Lab 5: Connectionism

Pre-lab:

Please download the code package here.

Make sure you have your unity ML agents set up by following our guide!

If you haven’t been able to share your screen in your lab groups, make sure you have updated zoom

Questions

Watch the following video, starting at 1:38 and ending at 10:00. You can ignore the parts before and after, as well as the middle section about initialize and the academy

  • Note that this video uses a downloadable example from unity. You do NOT need to download this example (though you can if you want to play around!)

  1. What is a vector observation in unity ML (note this is different than the vector we’ve seen up until this point). What does it represent?
  2. Describe what each of the following functions are doing. A single sentence or two is enough.
    1. CollectObservations()
    2. OnActionReceived()
    3. OnEpisodeBegin()

 

Lab:

Today we will be using Unity ML agents to teach a ball how to roll to hit a target.

ML Agents Introduction PPT slides

Part 1: Manual Input

Lets make sure to setup everything properly.
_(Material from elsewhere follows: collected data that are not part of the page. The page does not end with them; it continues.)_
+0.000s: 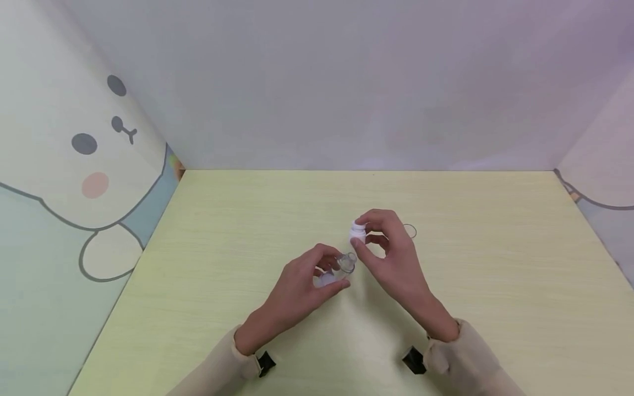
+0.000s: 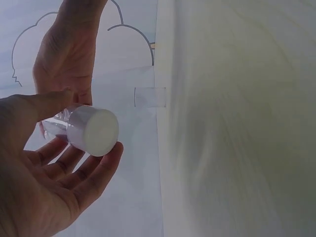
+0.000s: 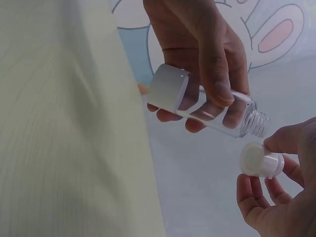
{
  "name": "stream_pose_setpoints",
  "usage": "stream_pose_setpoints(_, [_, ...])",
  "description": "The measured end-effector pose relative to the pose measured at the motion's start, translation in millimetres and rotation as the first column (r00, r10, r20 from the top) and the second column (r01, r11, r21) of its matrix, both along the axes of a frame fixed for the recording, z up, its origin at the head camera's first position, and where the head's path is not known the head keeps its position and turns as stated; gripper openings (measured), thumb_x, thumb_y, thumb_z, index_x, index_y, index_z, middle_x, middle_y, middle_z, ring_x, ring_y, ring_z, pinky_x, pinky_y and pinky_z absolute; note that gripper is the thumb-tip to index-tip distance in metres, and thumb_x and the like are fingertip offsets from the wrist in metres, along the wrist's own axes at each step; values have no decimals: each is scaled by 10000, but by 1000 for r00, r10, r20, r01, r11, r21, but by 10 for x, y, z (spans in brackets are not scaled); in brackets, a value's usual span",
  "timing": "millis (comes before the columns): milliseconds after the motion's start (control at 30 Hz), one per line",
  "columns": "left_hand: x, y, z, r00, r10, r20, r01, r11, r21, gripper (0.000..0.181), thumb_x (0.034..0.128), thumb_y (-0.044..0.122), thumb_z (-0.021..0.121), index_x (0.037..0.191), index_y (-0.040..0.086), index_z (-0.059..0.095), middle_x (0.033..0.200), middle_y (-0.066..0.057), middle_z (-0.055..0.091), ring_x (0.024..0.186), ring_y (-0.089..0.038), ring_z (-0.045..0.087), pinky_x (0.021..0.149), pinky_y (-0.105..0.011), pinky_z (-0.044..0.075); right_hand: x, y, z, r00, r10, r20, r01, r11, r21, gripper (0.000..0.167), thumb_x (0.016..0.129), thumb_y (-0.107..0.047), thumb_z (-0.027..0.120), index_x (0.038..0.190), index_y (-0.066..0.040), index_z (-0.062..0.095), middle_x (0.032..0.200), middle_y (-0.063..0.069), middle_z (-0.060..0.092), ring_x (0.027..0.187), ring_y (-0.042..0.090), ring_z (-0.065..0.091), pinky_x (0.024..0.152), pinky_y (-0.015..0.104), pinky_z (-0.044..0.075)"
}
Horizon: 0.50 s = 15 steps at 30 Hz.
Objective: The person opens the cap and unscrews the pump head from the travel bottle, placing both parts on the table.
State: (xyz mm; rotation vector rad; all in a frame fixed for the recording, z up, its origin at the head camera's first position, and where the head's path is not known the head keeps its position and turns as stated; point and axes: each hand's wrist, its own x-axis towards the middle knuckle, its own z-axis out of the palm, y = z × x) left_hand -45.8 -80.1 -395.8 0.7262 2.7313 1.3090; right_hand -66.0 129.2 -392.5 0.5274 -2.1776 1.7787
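My left hand grips a clear bottle, its screw-threaded neck uncovered and tilted up to the right. White colouring covers the bottle's base end, which faces the camera in the left wrist view. Between thumb and fingers, my right hand pinches a small white cap just above the neck. In the right wrist view the cap shows its hollow end, close to the threads but apart from them. Both hands are raised over the table.
A transparent ring-like outline shows on the table behind my right hand; from the left wrist it looks like a clear cylinder. The pale wooden table meets a plain back wall and cartoon-printed side panels.
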Motion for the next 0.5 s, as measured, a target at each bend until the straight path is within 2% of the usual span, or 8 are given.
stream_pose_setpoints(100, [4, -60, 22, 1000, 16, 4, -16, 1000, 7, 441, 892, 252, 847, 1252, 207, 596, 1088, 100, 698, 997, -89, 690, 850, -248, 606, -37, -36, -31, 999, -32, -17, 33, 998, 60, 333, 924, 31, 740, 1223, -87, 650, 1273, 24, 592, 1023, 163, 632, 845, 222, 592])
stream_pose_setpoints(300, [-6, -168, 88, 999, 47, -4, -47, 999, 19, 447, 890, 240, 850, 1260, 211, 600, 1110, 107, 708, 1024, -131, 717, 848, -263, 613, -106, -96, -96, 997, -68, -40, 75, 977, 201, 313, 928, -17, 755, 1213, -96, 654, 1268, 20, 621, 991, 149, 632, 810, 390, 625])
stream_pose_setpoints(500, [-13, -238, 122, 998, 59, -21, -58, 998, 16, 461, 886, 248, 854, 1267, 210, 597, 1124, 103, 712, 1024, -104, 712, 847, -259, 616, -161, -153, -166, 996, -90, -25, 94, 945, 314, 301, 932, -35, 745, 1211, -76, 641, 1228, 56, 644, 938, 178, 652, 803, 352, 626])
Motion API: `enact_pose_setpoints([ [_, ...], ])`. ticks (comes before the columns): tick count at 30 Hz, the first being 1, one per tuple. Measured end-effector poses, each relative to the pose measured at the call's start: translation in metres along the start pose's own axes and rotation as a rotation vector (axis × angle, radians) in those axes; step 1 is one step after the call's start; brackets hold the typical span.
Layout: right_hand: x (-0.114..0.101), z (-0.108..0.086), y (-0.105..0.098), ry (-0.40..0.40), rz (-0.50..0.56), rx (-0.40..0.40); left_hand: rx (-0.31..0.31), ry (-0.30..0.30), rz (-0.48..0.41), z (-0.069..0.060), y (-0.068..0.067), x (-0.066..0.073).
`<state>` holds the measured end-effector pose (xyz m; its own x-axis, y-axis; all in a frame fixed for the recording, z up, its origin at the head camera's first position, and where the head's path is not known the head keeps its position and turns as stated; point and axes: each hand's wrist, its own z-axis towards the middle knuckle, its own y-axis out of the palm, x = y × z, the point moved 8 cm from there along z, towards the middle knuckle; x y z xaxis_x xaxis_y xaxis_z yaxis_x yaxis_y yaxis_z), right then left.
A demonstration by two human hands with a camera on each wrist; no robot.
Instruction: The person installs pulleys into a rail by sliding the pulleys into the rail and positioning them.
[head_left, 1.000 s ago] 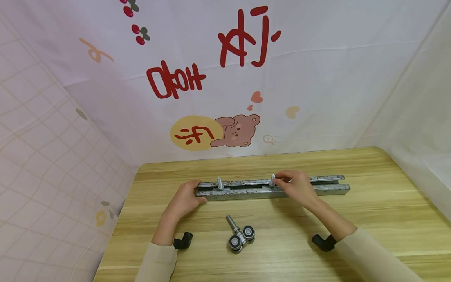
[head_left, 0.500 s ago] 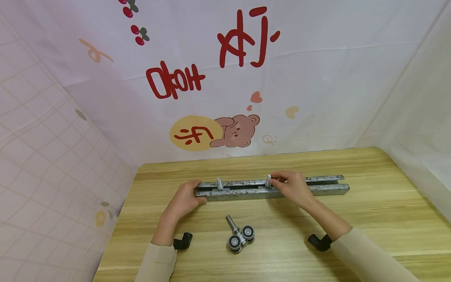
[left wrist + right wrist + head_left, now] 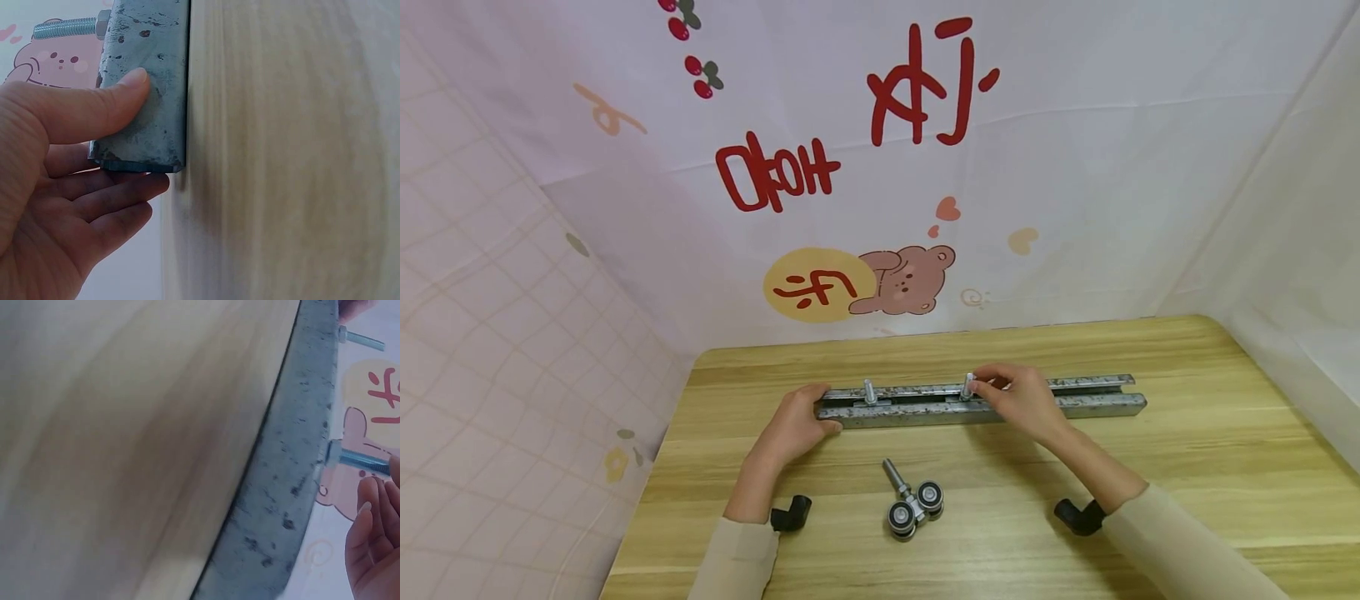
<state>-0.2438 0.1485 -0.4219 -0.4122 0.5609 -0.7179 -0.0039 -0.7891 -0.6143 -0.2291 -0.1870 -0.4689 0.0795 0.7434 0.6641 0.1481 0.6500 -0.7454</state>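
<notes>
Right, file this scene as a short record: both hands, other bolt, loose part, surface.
Left hand: grips the left end of the speckled grey metal channel rail
Right hand: pinches the right silver threaded bolt, standing in the rail
Left silver threaded bolt: stands in the rail, untouched
Loose part: silver metal wheeled trolley, lying on the rail's near side
Surface: pale wood-grain table

Soft light, dimmer wrist views
</notes>
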Motion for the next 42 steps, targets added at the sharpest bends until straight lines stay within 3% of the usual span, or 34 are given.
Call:
enact_pose_setpoints([
  [5,-0.006,0.001,-0.009,-0.012,0.002,0.027,0.006,0.012,0.008,0.000,0.000,0.001],
  [12,-0.022,-0.001,-0.015,-0.105,0.018,0.025,0.009,0.009,0.002,0.001,0.001,0.002],
  [18,-0.041,-0.004,-0.009,-0.211,-0.049,-0.008,0.007,0.000,0.004,0.000,0.000,0.002],
  [27,-0.070,-0.013,0.009,-0.423,-0.147,-0.044,0.004,0.006,0.008,0.000,0.001,0.002],
  [36,-0.085,-0.021,0.032,-0.465,-0.308,-0.108,0.003,0.008,0.012,0.001,0.001,0.001],
  [42,-0.091,-0.027,0.055,-0.505,-0.361,-0.179,0.006,0.013,0.019,0.001,0.002,0.001],
])
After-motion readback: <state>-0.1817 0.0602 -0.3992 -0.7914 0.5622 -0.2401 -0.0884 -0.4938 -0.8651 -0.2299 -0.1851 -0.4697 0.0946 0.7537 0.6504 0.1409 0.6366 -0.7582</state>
  1. Open Scene -> RollerBall
  2. Press play and use the arrow keys to move around the ball. Notice that the ball cannot yet “hit” the target and when it falls off nothing happens.
  3. Open Scripts -> RollerAgent.cs
    1. Finish implementing the OnActionReceived function by following the TODOs. This is where you will be setting rewards and punishments for your agent. Read more about rewards here and here
      1. Hitting the Target
        • Use rewards to encourage the agent to hit the target. Make sure to reset the target by ending the episode.
        • Use the “distanceToTarget” variable rather than trying to detect a collision. This makes the problem a lot easier.
      2. Resetting on fail
        • Try not to fall off the platform!
        • Better end the episode when the agent does fall off…
    2. Press play again and use the arrow keys to move around. You should be able to hit the target and reset it, as well as reset when you roll of the edge. Show your TA when you are done.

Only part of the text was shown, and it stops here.